La mattina seguente, quando la biblioteca venne riaperta al pubblico, ogni cosa sembrava normale: libri su libri, scaffali e parole, parole e scaffali. Tutto tranquillo, almeno in apparenza. Ma con le prime consultazioni ci si accorse immediatamente che qualcosa non andava: il Professor Sterzetti, desideroso di sapere di più sul tema dell’usucapione dei fondi montani, invece di un trattato di diritto civile, si trovò tra le mani una raccolta di racconti di pirati; il Marchese Pertichelli,  alla ricerca di una poesia d’amore da recitare alla sua promessa sposa, si ritrovò a declamare la ricetta per cucinare i cavoli in brodo. Insomma: i libri erano tutti sbagliati. I titoli non corrispondevano all’argomento trattato (figuriamoci i sottotitoli) oppure i volumi si trovavano nella sezione sbagliata e non c’era modo di concludere nessun tipo di ricerca bibliografica. 

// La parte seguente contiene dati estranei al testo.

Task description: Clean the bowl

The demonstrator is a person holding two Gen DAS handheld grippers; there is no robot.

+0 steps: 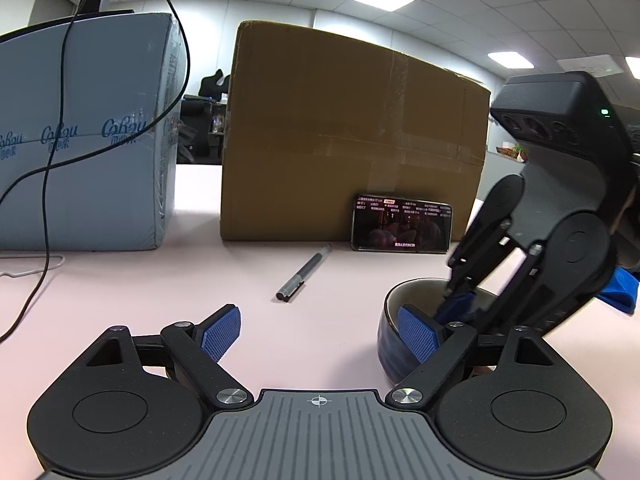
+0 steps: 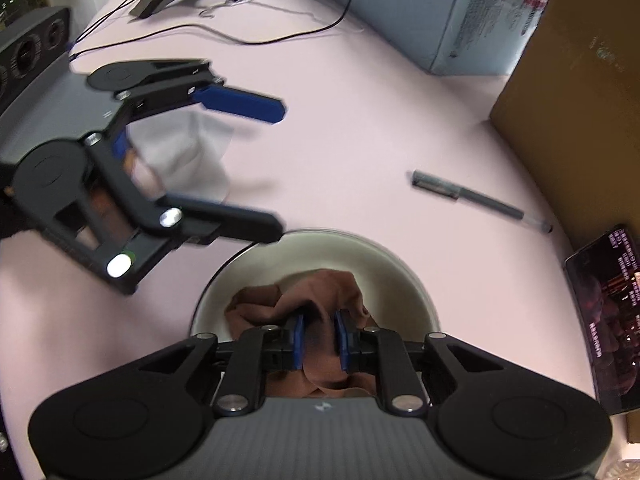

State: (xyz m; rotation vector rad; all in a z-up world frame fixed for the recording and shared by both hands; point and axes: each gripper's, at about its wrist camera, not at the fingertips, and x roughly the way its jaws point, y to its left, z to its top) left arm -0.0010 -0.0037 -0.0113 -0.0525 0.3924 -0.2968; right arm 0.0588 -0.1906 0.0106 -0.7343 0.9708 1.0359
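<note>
A bowl (image 2: 404, 276), cream inside and dark blue outside (image 1: 390, 346), stands on the pink table. A crumpled brown cloth (image 2: 320, 292) lies in it. My right gripper (image 2: 320, 338) points steeply down into the bowl, its blue pads pinched on a fold of the cloth. In the left wrist view the right gripper (image 1: 456, 300) dips in over the far rim and hides the cloth. My left gripper (image 1: 320, 332) is open wide and holds nothing; its right finger (image 1: 418, 334) is at the bowl's near left rim. From the right wrist view the left gripper (image 2: 278, 170) sits left of the bowl.
A grey pen (image 1: 304, 272) lies mid-table before a big cardboard box (image 1: 352, 136), with a lit phone (image 1: 402, 224) leaning on it. A pale blue carton (image 1: 84, 132) and black cables (image 2: 248, 40) are at the left. A white sheet (image 2: 192, 148) lies under the left gripper.
</note>
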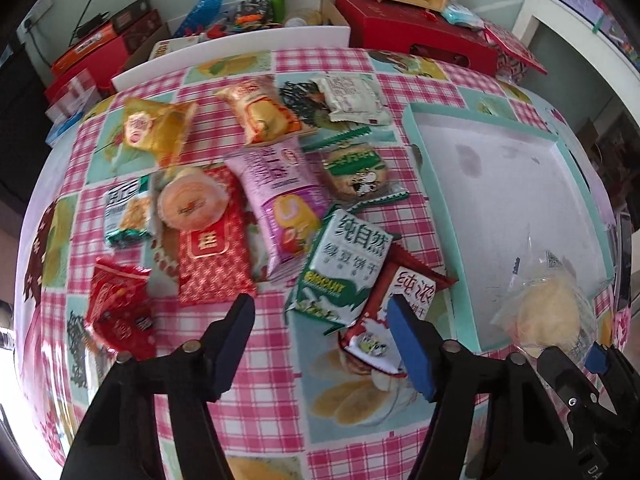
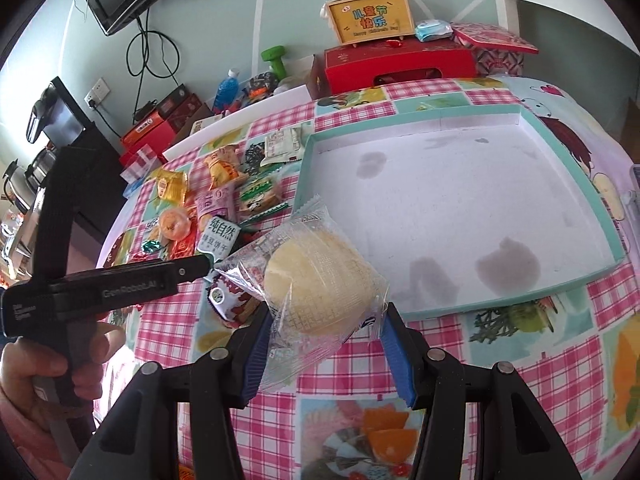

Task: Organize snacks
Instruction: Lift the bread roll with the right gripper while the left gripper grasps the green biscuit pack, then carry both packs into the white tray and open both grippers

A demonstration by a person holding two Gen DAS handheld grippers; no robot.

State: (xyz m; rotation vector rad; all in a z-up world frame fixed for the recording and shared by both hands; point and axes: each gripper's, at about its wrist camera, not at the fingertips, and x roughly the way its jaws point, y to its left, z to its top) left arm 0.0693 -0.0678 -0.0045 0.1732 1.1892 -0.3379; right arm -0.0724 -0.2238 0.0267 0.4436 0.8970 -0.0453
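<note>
While the right tongs (image 2: 320, 344) gripped a wrapped bun (image 2: 316, 288) just short of the tray (image 2: 520, 280), which lay ahead-right, the left tongs (image 1: 320, 320) hung part-open and empty above the snack pile (image 1: 280, 200).

Partly hidden or unreadable items:

- Red-and-white biscuit packet (image 1: 394, 312): lower end covered by the blue pad of the left tool (image 1: 322, 338); upper part under the green biscuit packet (image 1: 344, 264).
- Red patterned packet (image 1: 212, 256): top overlapped by a round orange cake (image 1: 190, 200).
- Left tool, right wrist view (image 2: 132, 280): cut by the left edge; its tips are hidden behind the wrapped cake (image 2: 316, 284).
- Hand (image 2: 48, 372): cut off at the edge.
- Surface (image 1: 264, 400): near rim out of frame.
- Small print on wrappers: too small to read.
</note>
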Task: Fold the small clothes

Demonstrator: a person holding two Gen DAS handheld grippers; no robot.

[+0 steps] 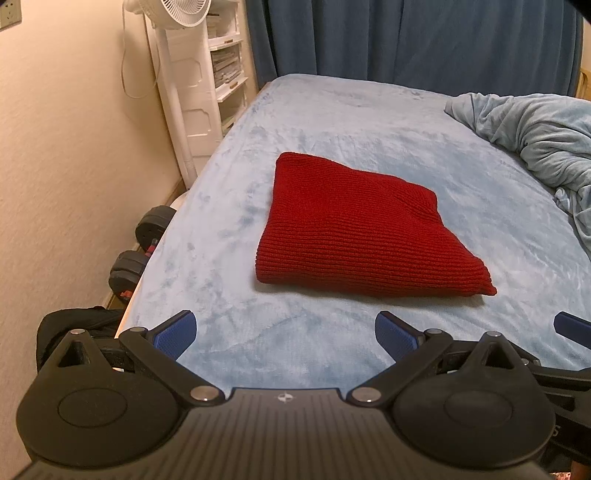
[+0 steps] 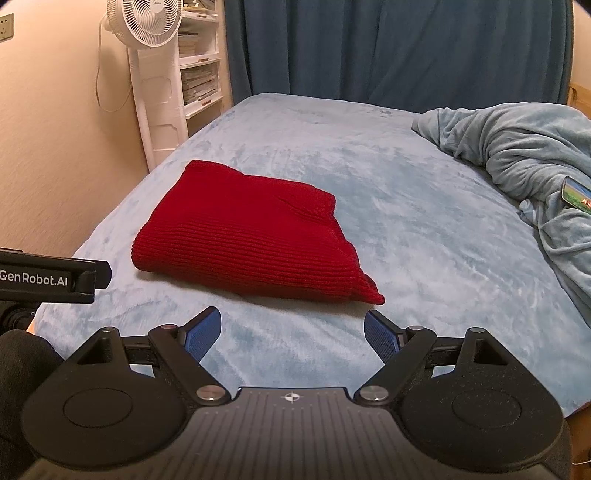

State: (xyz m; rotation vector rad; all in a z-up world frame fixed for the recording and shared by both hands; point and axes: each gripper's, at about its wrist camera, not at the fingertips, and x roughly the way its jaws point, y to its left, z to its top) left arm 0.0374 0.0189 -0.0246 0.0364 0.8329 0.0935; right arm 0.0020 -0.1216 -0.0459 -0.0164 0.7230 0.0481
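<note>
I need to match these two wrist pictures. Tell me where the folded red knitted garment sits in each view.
Left wrist view: the folded red knitted garment lies centre-right on the light blue plush bedspread.
Right wrist view: the garment lies left of centre.
Shared landmark: the white pedestal fan at upper left.

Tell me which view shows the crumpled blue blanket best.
The right wrist view: the crumpled blue blanket fills its right side, folds clear, a picture label on it. The left wrist view catches only part of the blanket at its right edge.
</note>
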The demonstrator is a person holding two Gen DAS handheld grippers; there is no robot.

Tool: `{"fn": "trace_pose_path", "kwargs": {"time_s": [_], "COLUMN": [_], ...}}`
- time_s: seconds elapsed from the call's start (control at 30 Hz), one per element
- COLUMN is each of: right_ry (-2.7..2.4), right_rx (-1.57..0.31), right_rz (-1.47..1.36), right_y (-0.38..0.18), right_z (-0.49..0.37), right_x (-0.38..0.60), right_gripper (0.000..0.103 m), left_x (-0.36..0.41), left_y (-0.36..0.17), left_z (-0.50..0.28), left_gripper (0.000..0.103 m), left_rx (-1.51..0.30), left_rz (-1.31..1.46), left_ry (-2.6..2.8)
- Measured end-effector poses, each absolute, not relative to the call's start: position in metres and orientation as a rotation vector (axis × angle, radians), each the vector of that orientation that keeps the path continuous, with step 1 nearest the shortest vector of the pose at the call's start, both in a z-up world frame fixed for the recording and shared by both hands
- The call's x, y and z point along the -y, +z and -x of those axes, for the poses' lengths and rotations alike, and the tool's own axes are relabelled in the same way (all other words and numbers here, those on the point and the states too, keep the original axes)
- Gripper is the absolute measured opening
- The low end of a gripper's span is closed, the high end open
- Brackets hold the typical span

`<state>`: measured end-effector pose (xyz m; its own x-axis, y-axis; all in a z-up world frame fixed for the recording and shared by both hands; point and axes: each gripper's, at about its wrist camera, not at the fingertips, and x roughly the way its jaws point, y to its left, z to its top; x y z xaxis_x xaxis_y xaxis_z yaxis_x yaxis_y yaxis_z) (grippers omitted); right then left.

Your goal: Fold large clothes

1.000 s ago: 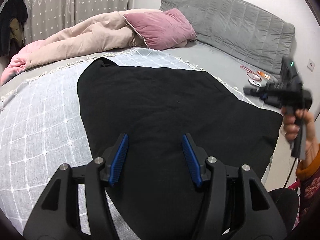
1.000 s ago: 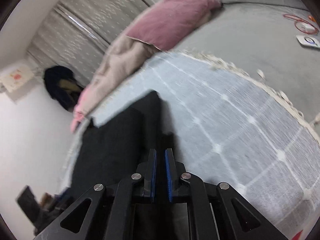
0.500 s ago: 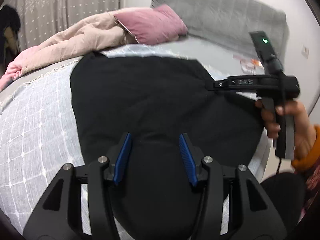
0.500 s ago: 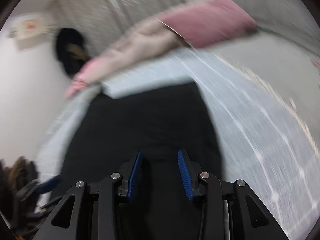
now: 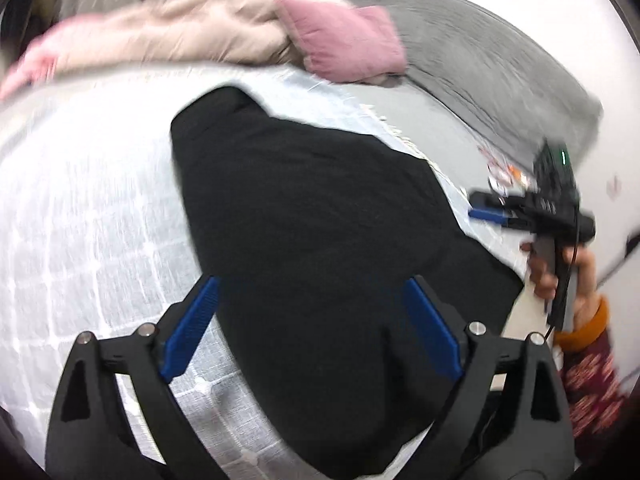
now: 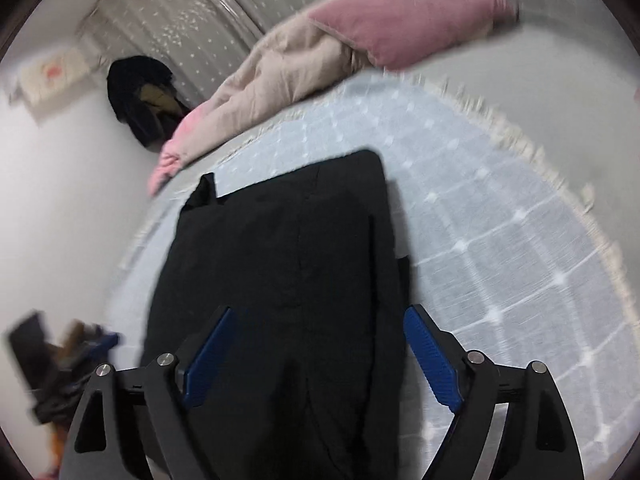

In breve tempo la biblioteca non venne più utilizzata a causa della sua completa inaffidabilità: i suoi portoni e le sue finestre vennero sprangati e gli abitanti di Concisbona divennero in brevi tempo le persone più ignoranti di tutta la Latvonia, tanto che qualcuno tra di essi disimparò addirittura a leggere! 

Quando i libri si accorsero di quello che avevano combinato cercarono di porre rimedio in qualche modo, ma non ci fu niente da fare: senza un bibliotecario che ne curasse la classificazione neppure loro stessi sapevano più dove posizionarsi o quale fosse la loro copertina originale. 

Ancora oggi, se passate per Concisbona, ci si può imbattere in qualcuno di questi libri stramboidi: forse ne troverete qualcuno giù al lago intento nella pesca, o più probabilmente ce ne sarà sicuramente qualcuno al bar della stazione e, di fronte ad un bicchiere di vino rosso, ricorderà i bei tempi in cui era un rispettato volume di architettura.